- WHAT YOU HAVE TO DO: Scan the material for the string "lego" and copy out every line in which it occurs.

- AVAILABLE DATA:
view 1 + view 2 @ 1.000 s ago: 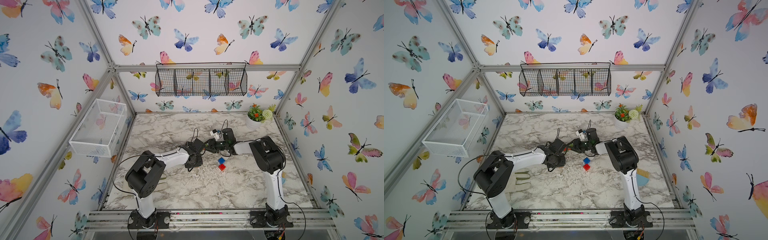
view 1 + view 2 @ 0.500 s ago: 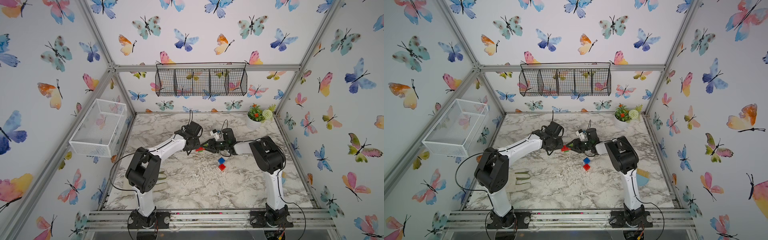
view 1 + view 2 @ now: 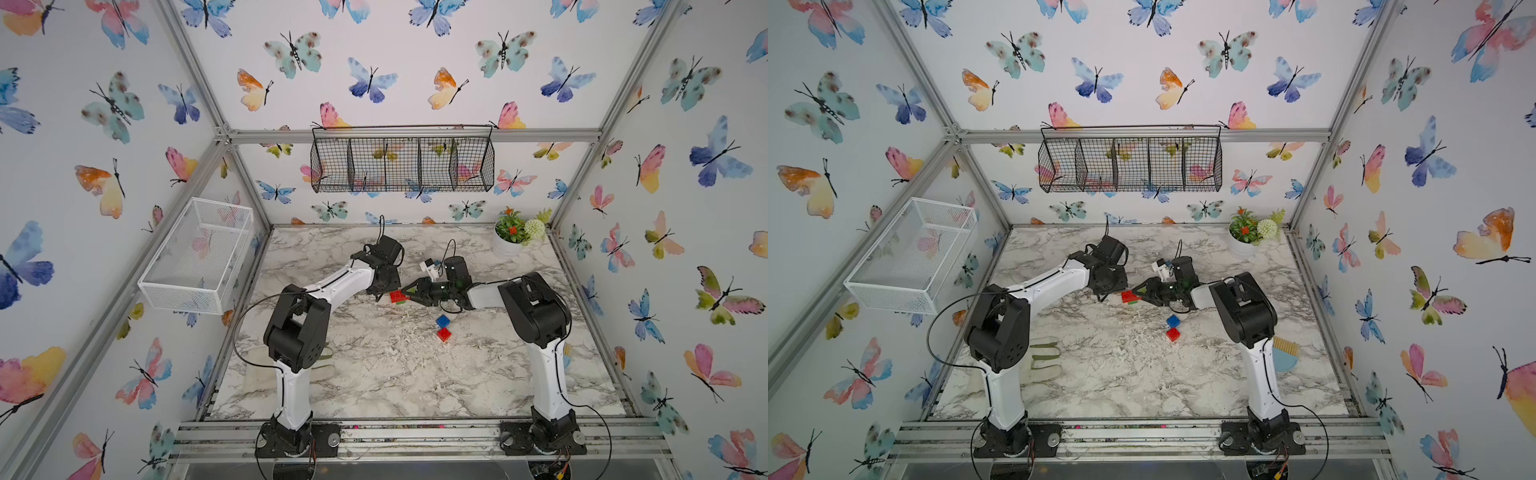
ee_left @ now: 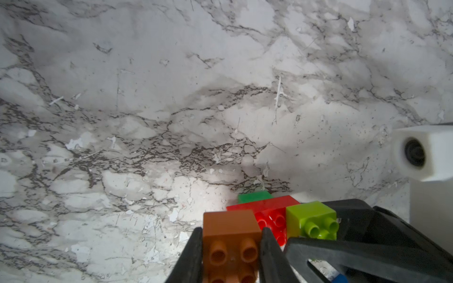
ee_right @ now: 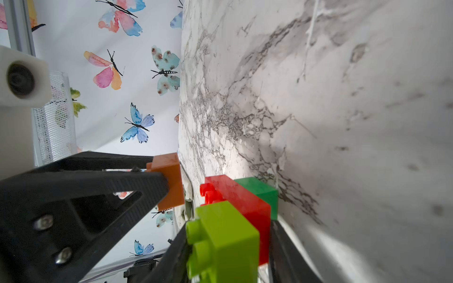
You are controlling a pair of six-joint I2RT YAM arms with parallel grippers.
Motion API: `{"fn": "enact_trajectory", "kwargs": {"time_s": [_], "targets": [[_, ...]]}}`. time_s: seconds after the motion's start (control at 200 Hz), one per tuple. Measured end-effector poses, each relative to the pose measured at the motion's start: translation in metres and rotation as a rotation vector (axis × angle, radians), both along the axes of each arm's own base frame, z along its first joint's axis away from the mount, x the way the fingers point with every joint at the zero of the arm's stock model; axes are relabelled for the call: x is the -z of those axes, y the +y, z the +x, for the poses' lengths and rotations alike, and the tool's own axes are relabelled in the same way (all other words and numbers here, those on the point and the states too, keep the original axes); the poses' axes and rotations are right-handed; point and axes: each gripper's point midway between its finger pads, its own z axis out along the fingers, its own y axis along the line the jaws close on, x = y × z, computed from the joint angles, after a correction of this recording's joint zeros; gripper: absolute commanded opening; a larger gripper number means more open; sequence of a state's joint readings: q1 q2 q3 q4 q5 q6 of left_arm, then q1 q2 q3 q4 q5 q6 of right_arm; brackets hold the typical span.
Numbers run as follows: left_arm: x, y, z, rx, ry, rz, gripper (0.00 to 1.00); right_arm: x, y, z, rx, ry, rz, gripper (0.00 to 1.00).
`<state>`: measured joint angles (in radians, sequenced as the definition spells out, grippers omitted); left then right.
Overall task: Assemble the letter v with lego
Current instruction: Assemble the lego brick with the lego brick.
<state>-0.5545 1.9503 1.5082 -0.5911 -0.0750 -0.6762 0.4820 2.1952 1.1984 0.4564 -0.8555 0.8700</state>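
Left fingers [image 4: 193, 254] brought orange brick [image 4: 231, 232] beside cluster [image 5: 242, 201] | table edges [image 3: 415, 226] distant

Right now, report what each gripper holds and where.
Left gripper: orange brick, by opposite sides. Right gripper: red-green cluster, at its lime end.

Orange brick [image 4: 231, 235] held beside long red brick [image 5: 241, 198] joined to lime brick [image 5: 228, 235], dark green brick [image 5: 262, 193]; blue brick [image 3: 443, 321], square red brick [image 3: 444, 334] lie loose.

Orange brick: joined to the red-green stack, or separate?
Separate. The left gripper fingers clamp the orange brick; the right wrist view shows a gap between it and the stack held by the right gripper.
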Motion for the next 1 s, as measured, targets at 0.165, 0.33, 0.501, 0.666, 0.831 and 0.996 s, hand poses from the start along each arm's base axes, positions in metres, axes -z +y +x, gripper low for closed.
{"fn": "enact_trajectory", "kwargs": {"time_s": [0.165, 0.33, 0.501, 0.666, 0.831, 0.996], "targets": [[0.010, -0.002, -0.009, -0.006, 0.027, 0.000, 0.08, 0.000, 0.000, 0.000, 0.000, 0.000, 0.000, 0.19], [0.013, -0.004, -0.012, -0.017, 0.034, -0.014, 0.08, 0.000, 0.000, 0.000, 0.000, 0.000, 0.000, 0.19], [0.012, -0.006, -0.010, -0.026, 0.027, -0.024, 0.10, 0.000, 0.000, 0.000, 0.000, 0.000, 0.000, 0.19], [0.012, -0.006, -0.009, -0.033, 0.025, -0.028, 0.09, 0.000, 0.000, 0.000, 0.000, 0.000, 0.000, 0.19], [0.012, -0.006, -0.009, -0.034, 0.025, -0.029, 0.09, 0.000, 0.000, 0.000, 0.000, -0.001, 0.000, 0.19], [0.012, -0.007, -0.009, -0.035, 0.026, -0.030, 0.09, 0.000, 0.000, 0.000, 0.000, -0.001, 0.000, 0.19]]}}
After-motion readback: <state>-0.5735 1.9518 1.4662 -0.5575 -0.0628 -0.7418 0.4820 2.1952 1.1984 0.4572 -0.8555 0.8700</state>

- RESULT OF THE TASK:
Overall task: Assemble the letter v with lego
Current instruction: Assemble the lego brick with the lego brick.

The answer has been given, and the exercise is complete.